What the task requires: Any image found in the entries is to be skipped; the rest is returned word for word.

Information shown:
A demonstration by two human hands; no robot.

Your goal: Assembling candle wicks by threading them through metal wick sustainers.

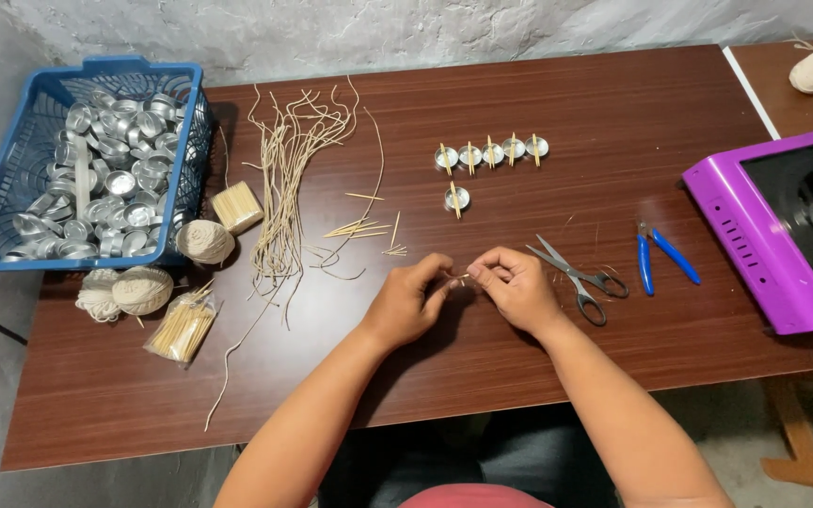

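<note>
Two hands meet at mid-tabletop (519,395): left hand (408,299) and right hand (517,285), each pinched closed on an end of a short thin stick (460,277) held between them just above the wood. Scissors (576,276) lie just right of the right hand, blue-handled pliers (656,256) farther right, a purple appliance (755,235) at the right edge. Six small metal cups (489,153) with sticks across them sit beyond the hands, five in a row, one below. Loose wick strands (286,179) spread left of centre, small stick pieces (359,228) near them. Blue basket (11,202) of metal cups at far left, twine balls (204,241) and bundled sticks (181,327) beside it.
</note>
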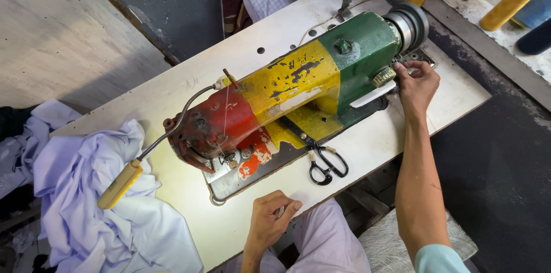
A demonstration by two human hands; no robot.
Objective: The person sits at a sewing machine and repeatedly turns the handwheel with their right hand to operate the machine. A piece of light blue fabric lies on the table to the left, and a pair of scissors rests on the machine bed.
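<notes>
At the far left, a heap of pale lilac-white cloth [97, 192] lies bunched over the left end of the white-topped wooden sewing table [189, 86] and spills off its edge. A yellow tube-shaped work lamp on a grey flexible arm [119, 184] rests on top of that cloth; its arm rises to the head of the machine.

Next comes the old metal sewing machine painted red, yellow and green with chipped paint [287, 86]. It sits diagonally across the table, red needle end toward the lower left, green end toward the upper right. A thin thread runs down the red section toward the needle area.

Your left hand [270, 218] rests at the near edge of the table, just below the machine's base plate. Its fingers are curled inward and pinch a small object that is too hidden to identify.

Black-handled steel scissors [321, 158] lie closed on the table just in front of the yellow section, near the front edge.

Your right hand [416, 83] reaches up to the green end. Its fingers are spread loosely and touch the area just beside the ribbed brass-coloured knob [383, 76], below the grey metal handwheel [410, 23]. It grasps nothing visible.

At the far right, yellow thread cones [513, 0] lie on a grey ledge.
</notes>
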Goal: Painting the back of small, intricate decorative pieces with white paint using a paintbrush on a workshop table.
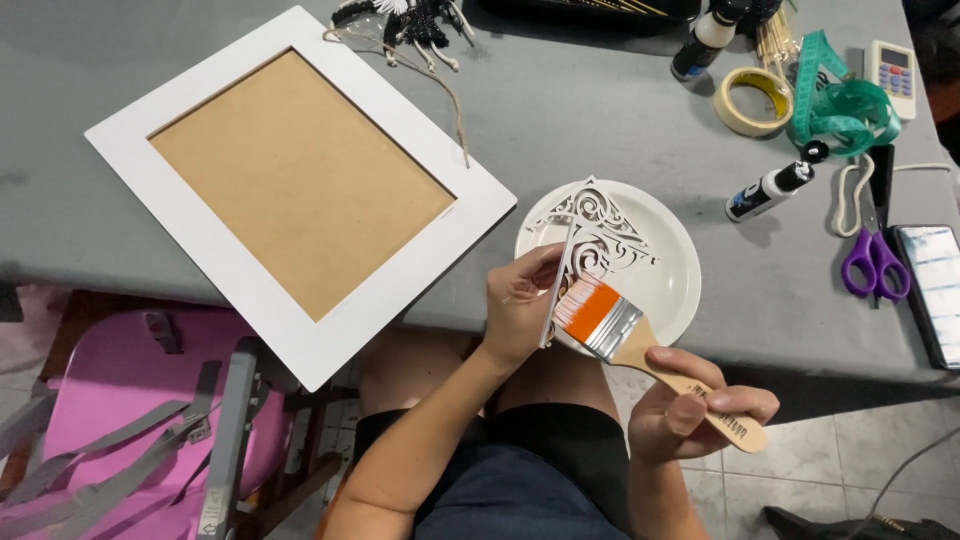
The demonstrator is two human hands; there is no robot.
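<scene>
The left hand [520, 305] is gripping a white cut-out ornament [592, 235] by its near edge, fingers closed around it, and is holding it tilted over a white plate [672, 290] that is sitting near the front edge of the grey table [590, 110]. The right hand [695, 405] is closed around the wooden handle of a flat paintbrush [620, 330], whose orange bristles are touching the ornament's lower part, just beside the left hand's thumb. To the left of the plate, a large white picture frame [300, 190] with a brown backing is lying on the table, its near corner hanging over the edge above a pink chair [130, 400]. At the far right, a roll of tape [752, 100], a green measuring tape [840, 105] and a small remote control [893, 75] are lying close together, with a small paint bottle [770, 188] nearer the plate. Purple-handled scissors [876, 262] are lying at the right edge, just beside a dark tablet [935, 290]. A black-and-white feathered piece with a string [410, 25] is lying beyond the frame.
</scene>
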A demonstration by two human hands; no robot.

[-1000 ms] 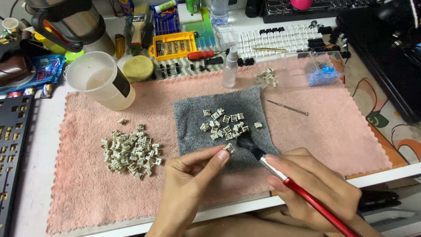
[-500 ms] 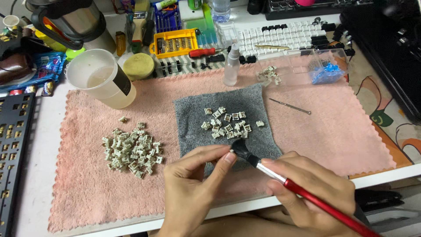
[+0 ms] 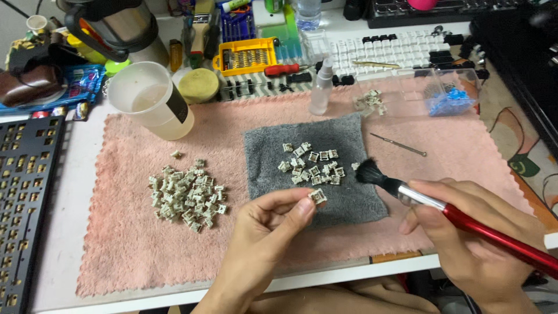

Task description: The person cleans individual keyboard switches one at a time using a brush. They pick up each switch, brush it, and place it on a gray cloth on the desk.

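Note:
My left hand [image 3: 264, 232] pinches one small pale keyboard switch [image 3: 318, 196] between thumb and forefinger, just above the near edge of the grey cloth [image 3: 349, 200]. My right hand [image 3: 471, 244] grips a red-handled brush [image 3: 465, 218]; its black bristles [image 3: 368, 172] hover right of the switch, beside a cluster of several switches [image 3: 311, 164] on the grey cloth. A larger heap of switches [image 3: 186, 195] lies to the left on the pink towel [image 3: 133, 244].
A translucent cup [image 3: 148, 99] stands at the towel's back left and a small spray bottle [image 3: 321, 87] at the back. A thin metal pick [image 3: 398, 144] lies right of the grey cloth. A black keyboard plate [image 3: 23, 192] sits far left; tools, keycaps and a clear box crowd the back.
The brush has pulled away to the right of the held switch. My left hand has stayed roughly in place, still pinching the switch.

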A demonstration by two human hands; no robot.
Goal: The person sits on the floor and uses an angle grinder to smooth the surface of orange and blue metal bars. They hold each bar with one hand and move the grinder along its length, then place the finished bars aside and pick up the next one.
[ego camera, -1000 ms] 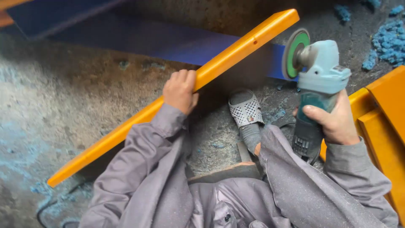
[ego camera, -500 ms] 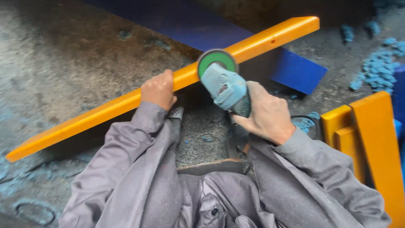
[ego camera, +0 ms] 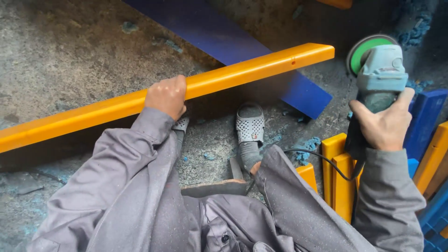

Written response:
A demonstration by two human hands; no robot.

Your goal: Assembling candle wicks by threading them through metal wick sustainers.


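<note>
Two hands meet at mid-tabletop (519,395): left hand (408,299) and right hand (517,285), each pinched closed on an end of a short thin stick (460,277) held between them just above the wood. Scissors (576,276) lie just right of the right hand, blue-handled pliers (656,256) farther right, a purple appliance (755,235) at the right edge. Six small metal cups (489,153) with sticks across them sit beyond the hands, five in a row, one below. Loose wick strands (286,179) spread left of centre, small stick pieces (359,228) near them. Blue basket (11,202) of metal cups at far left, twine balls (204,241) and bundled sticks (181,327) beside it.
</note>
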A demonstration by two human hands; no robot.
Objective: The person sits at a sewing machine and repeatedly turns the handwheel with their right hand to operate the machine. A piece of light blue fabric lies on the table to the left, and a pair of scissors rests on the machine bed.
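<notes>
At the far left, a heap of pale lilac-white cloth [97, 192] lies bunched over the left end of the white-topped wooden sewing table [189, 86] and spills off its edge. A yellow tube-shaped work lamp on a grey flexible arm [119, 184] rests on top of that cloth; its arm rises to the head of the machine.

Next comes the old metal sewing machine painted red, yellow and green with chipped paint [287, 86]. It sits diagonally across the table, red needle end toward the lower left, green end toward the upper right. A thin thread runs down the red section toward the needle area.

Your left hand [270, 218] rests at the near edge of the table, just below the machine's base plate. Its fingers are curled inward and pinch a small object that is too hidden to identify.

Black-handled steel scissors [321, 158] lie closed on the table just in front of the yellow section, near the front edge.

Your right hand [416, 83] reaches up to the green end. Its fingers are spread loosely and touch the area just beside the ribbed brass-coloured knob [383, 76], below the grey metal handwheel [410, 23]. It grasps nothing visible.

At the far right, yellow thread cones [513, 0] lie on a grey ledge.
</notes>
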Goal: Painting the back of small, intricate decorative pieces with white paint using a paintbrush on a workshop table.
The demonstrator is two human hands; there is no robot.
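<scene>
The left hand [520, 305] is gripping a white cut-out ornament [592, 235] by its near edge, fingers closed around it, and is holding it tilted over a white plate [672, 290] that is sitting near the front edge of the grey table [590, 110]. The right hand [695, 405] is closed around the wooden handle of a flat paintbrush [620, 330], whose orange bristles are touching the ornament's lower part, just beside the left hand's thumb. To the left of the plate, a large white picture frame [300, 190] with a brown backing is lying on the table, its near corner hanging over the edge above a pink chair [130, 400]. At the far right, a roll of tape [752, 100], a green measuring tape [840, 105] and a small remote control [893, 75] are lying close together, with a small paint bottle [770, 188] nearer the plate. Purple-handled scissors [876, 262] are lying at the right edge, just beside a dark tablet [935, 290]. A black-and-white feathered piece with a string [410, 25] is lying beyond the frame.
</scene>
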A demonstration by two human hands; no robot.

[-1000 ms] 
[-500 ms] 
[+0 ms] 

Task description: The person cleans individual keyboard switches one at a time using a brush. They pick up each switch, brush it, and place it on a gray cloth on the desk.

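Note:
My left hand [image 3: 264, 232] pinches one small pale keyboard switch [image 3: 318, 196] between thumb and forefinger, just above the near edge of the grey cloth [image 3: 349, 200]. My right hand [image 3: 471, 244] grips a red-handled brush [image 3: 465, 218]; its black bristles [image 3: 368, 172] hover right of the switch, beside a cluster of several switches [image 3: 311, 164] on the grey cloth. A larger heap of switches [image 3: 186, 195] lies to the left on the pink towel [image 3: 133, 244].
A translucent cup [image 3: 148, 99] stands at the towel's back left and a small spray bottle [image 3: 321, 87] at the back. A thin metal pick [image 3: 398, 144] lies right of the grey cloth. A black keyboard plate [image 3: 23, 192] sits far left; tools, keycaps and a clear box crowd the back.
The brush has pulled away to the right of the held switch. My left hand has stayed roughly in place, still pinching the switch.
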
A demonstration by two human hands; no robot.
Goal: The person sits on the floor and uses an angle grinder to smooth the surface of orange and blue metal bars. They hold each bar with one hand and move the grinder along its length, then place the finished bars aside and pick up the next one.
[ego camera, -1000 ms] 
[ego camera, -500 ms] 
[ego camera, +0 ms] 

What was asked now has a complete answer.